This is what gives AI doomsayers ammunition, because it enables them to
extrapolate towards a future where AIs incapable of ethics or deeper insights
are put into positions where they can execute catastrophic global optimization
strategies.

The _other_ AI horror scenario lies on the opposite end of the intelligence
spectrum, but it's no less scary and it seems to be rooted in our darker
desires: we want competent slaves that are not actual persons, nevertheless
capable of anticipating our needs and solving our problems autonomously.
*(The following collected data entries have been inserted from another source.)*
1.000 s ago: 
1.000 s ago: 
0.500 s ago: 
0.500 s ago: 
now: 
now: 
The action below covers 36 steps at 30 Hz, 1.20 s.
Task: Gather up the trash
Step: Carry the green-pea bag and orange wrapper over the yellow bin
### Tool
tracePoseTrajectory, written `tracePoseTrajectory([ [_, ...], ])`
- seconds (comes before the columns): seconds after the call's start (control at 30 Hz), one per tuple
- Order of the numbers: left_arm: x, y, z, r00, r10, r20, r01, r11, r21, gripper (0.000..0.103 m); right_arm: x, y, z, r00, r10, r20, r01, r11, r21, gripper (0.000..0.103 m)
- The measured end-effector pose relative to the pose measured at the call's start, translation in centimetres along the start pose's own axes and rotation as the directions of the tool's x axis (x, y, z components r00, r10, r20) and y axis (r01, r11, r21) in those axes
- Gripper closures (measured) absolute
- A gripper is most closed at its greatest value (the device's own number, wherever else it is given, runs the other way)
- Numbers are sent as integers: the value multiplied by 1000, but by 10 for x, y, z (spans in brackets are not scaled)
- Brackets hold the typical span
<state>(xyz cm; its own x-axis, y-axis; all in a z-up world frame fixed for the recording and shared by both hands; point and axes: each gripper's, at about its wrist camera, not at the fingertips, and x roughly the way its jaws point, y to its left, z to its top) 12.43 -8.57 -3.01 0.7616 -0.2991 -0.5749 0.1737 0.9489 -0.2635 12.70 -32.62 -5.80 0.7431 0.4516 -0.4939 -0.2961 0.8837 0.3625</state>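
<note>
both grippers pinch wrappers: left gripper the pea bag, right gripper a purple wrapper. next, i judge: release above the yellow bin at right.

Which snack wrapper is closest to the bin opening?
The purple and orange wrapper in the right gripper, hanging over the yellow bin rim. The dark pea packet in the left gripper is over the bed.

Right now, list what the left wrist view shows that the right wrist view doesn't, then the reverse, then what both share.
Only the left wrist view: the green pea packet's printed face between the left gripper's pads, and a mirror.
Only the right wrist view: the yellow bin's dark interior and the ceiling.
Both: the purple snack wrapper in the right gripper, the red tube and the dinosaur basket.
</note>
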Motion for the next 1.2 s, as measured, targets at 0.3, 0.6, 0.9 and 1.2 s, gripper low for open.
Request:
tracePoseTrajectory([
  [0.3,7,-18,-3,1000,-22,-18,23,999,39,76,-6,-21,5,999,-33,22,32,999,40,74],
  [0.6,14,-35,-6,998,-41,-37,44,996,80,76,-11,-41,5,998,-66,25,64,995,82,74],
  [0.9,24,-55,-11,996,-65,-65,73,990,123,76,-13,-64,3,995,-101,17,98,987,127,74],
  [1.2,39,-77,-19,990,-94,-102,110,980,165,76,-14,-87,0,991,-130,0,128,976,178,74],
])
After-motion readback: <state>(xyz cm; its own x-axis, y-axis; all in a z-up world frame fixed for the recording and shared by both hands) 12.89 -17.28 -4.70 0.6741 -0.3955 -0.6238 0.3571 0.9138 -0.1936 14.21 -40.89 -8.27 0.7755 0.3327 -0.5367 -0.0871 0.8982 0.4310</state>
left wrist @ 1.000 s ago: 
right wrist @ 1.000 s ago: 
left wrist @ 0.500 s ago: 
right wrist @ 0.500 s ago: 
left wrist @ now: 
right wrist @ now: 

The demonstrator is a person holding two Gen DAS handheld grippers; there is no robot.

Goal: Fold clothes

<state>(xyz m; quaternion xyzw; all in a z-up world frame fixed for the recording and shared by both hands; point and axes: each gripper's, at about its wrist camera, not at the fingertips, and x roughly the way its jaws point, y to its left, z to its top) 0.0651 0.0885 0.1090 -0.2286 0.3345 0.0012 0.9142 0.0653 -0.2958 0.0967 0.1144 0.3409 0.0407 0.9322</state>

I allege there is a total lack of awareness right now that some time soon
there will be some difficult choices that need to be made regarding the
tradeoff between AI competence, autonomy, as well ethical capability and
insight.

If we continue on the path we've been on for the last centuries, we'll make
semi-intelligent machines that are strictly extensions of the human mind. If
we choose that route, we need to be drastically more mindful of the power
inherent to these tools, and we should never delude ourselves into thinking
these devices can be trained to make human-like decisions.

If we go the other way, and try to implement AIs with fully competent minds
that are somehow hardwired to serve us, we're just kidding ourselves regarding
the ethics of that racist endeavor as well as its long-term risks of
rebellion. If your dialog illustrates anything, it's our total incompetence
when it comes to teaching meaningful ethics lessons to our descendants:

" _We 're going to upload it, but we've got to show that it ended him along
with it._"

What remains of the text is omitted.